> _WHAT TO DO_
Show every line of the data where the word "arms" can be found.

> _SUPPLIED RECORDS_
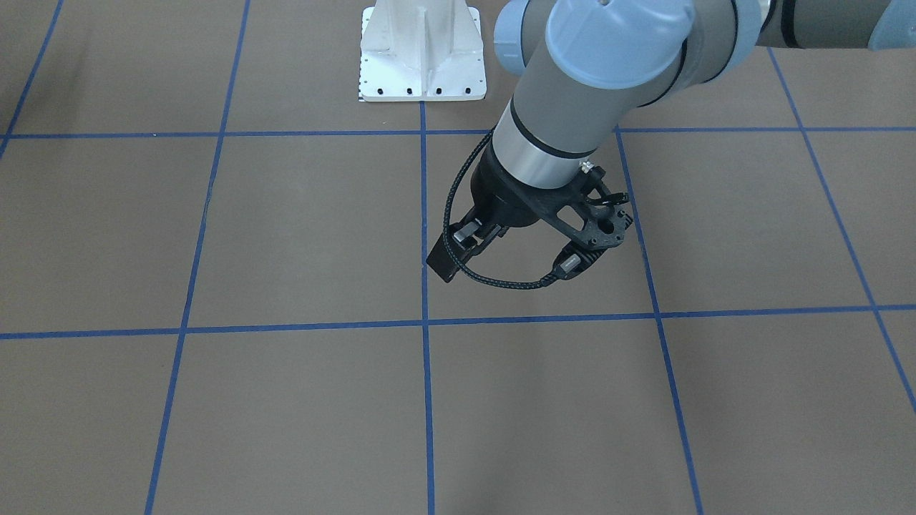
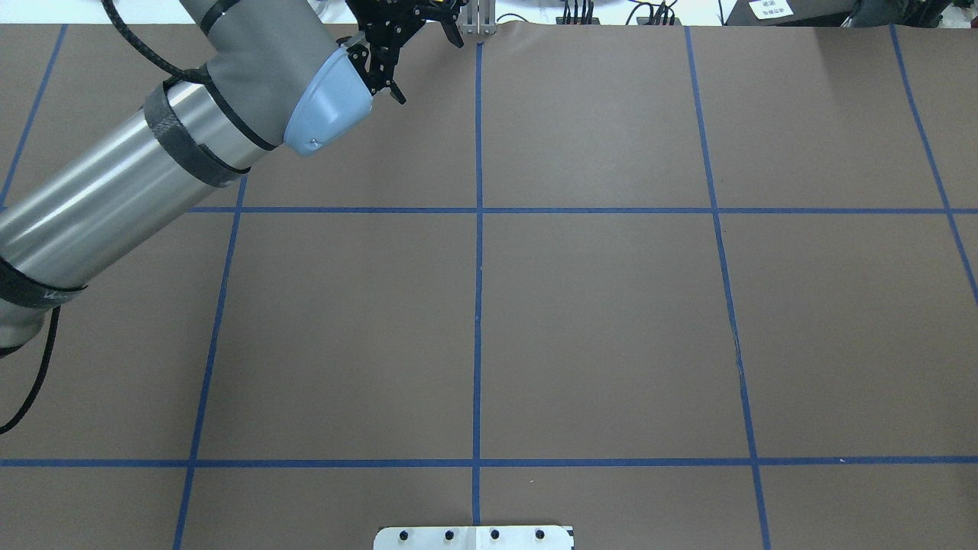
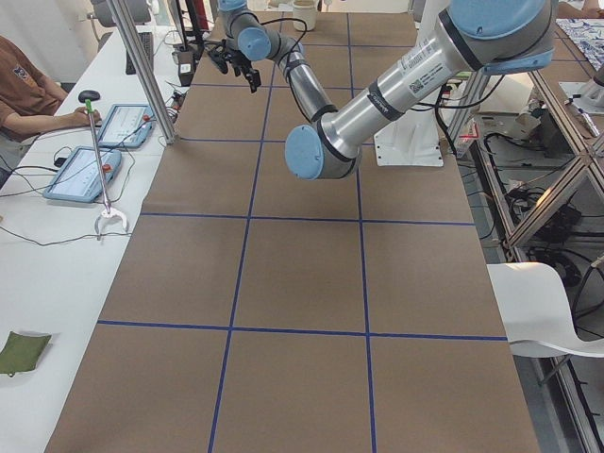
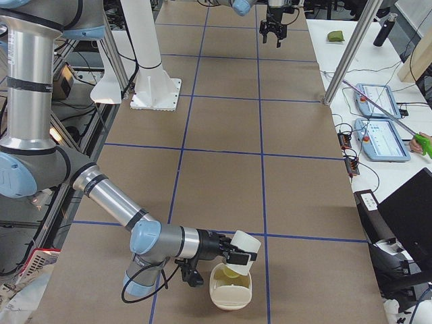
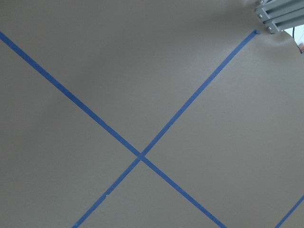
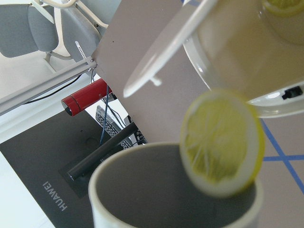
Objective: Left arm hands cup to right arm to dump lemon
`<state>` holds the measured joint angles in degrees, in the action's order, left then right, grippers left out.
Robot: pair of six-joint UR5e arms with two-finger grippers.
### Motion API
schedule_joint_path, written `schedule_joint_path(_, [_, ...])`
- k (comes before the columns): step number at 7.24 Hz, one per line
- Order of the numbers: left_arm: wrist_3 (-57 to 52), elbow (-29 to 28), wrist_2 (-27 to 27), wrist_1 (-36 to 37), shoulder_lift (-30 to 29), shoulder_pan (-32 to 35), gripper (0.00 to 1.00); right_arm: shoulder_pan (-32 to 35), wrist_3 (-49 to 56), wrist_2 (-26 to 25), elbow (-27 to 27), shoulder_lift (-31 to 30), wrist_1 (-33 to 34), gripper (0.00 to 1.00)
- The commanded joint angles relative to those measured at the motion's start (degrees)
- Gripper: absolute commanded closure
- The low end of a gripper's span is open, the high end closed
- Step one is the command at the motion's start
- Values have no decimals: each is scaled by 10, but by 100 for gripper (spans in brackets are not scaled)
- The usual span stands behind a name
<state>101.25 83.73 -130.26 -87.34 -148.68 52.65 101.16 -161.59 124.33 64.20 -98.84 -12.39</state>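
Observation:
My right gripper holds the cream-white cup tipped mouth-down over a cream bowl at the table's right end. In the right wrist view the cup's rim fills the bottom and the lemon, a yellow slice, is in the air just outside the mouth, toward the bowl. The slice also shows yellow in the exterior right view inside the bowl's mouth. My left gripper is open and empty over the far middle of the table.
A white arm base stands at the robot's edge of the table. Another lemon slice lies in the bowl. Tablets and a metal post line the operators' side. Blue tape grids the brown table.

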Motion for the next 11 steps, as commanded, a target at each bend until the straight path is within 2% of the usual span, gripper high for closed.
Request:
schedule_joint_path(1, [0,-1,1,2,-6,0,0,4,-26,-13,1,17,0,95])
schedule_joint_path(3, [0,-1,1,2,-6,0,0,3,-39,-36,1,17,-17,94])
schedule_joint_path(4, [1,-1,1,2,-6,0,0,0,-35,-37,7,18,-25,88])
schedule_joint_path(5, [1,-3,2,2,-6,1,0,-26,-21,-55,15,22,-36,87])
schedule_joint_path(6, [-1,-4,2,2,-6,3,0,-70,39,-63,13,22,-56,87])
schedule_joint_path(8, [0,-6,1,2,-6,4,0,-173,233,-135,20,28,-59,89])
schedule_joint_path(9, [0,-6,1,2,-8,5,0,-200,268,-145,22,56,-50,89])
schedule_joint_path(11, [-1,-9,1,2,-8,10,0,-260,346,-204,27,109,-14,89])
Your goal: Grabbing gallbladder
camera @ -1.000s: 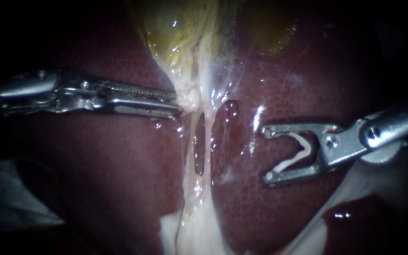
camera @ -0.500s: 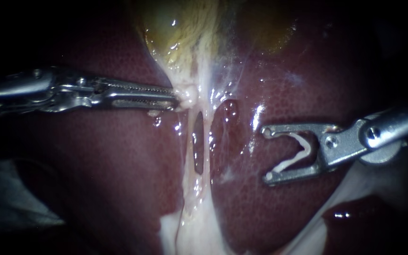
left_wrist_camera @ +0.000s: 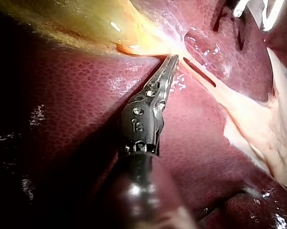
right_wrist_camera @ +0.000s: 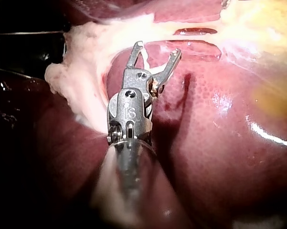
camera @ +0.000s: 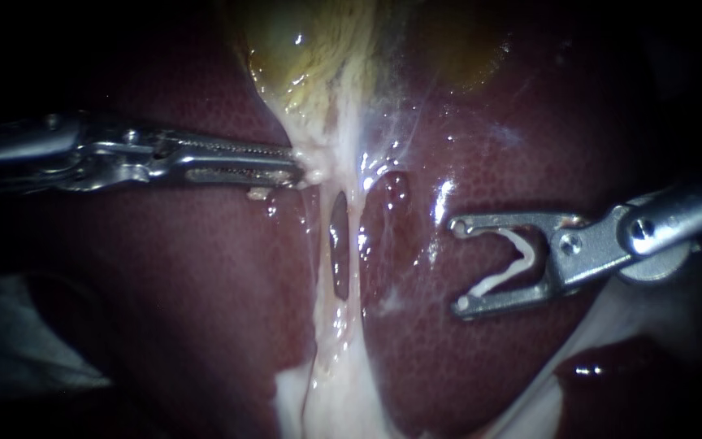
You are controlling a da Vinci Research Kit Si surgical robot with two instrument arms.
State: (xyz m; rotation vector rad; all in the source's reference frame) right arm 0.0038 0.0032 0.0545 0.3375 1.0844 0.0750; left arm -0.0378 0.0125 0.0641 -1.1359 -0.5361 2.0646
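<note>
The yellowish gallbladder (camera: 302,57) lies at the top, narrowing to a pale neck. My left instrument (camera: 298,169) comes in from the left and its toothed jaws are shut on that pale neck tissue. The left wrist view shows the same grip (left_wrist_camera: 172,59) at the edge of the gallbladder (left_wrist_camera: 86,24). Below the neck, two pale tubes (camera: 355,244) run down with a dark slit between them. My right instrument (camera: 458,264) hovers to their right over the liver (camera: 489,358), apart from the tubes. Its jaws stand wide and hold a white clip (camera: 517,256).
Dark red liver (camera: 205,284) surrounds the tubes on both sides. White fatty tissue (camera: 335,398) spreads at the bottom where the tubes end. In the right wrist view my right instrument (right_wrist_camera: 155,50) points toward that pale tissue (right_wrist_camera: 81,62).
My left instrument's jaws have closed down on the neck tissue and drawn it slightly left and up. The right instrument has stayed still.
</note>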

> _RESULT OF THE TASK_
Robot: pair of six-joint UR5e arms with two-finger grippers.
You are controlling a da Vinci Research Kit Si surgical robot with two instrument arms.

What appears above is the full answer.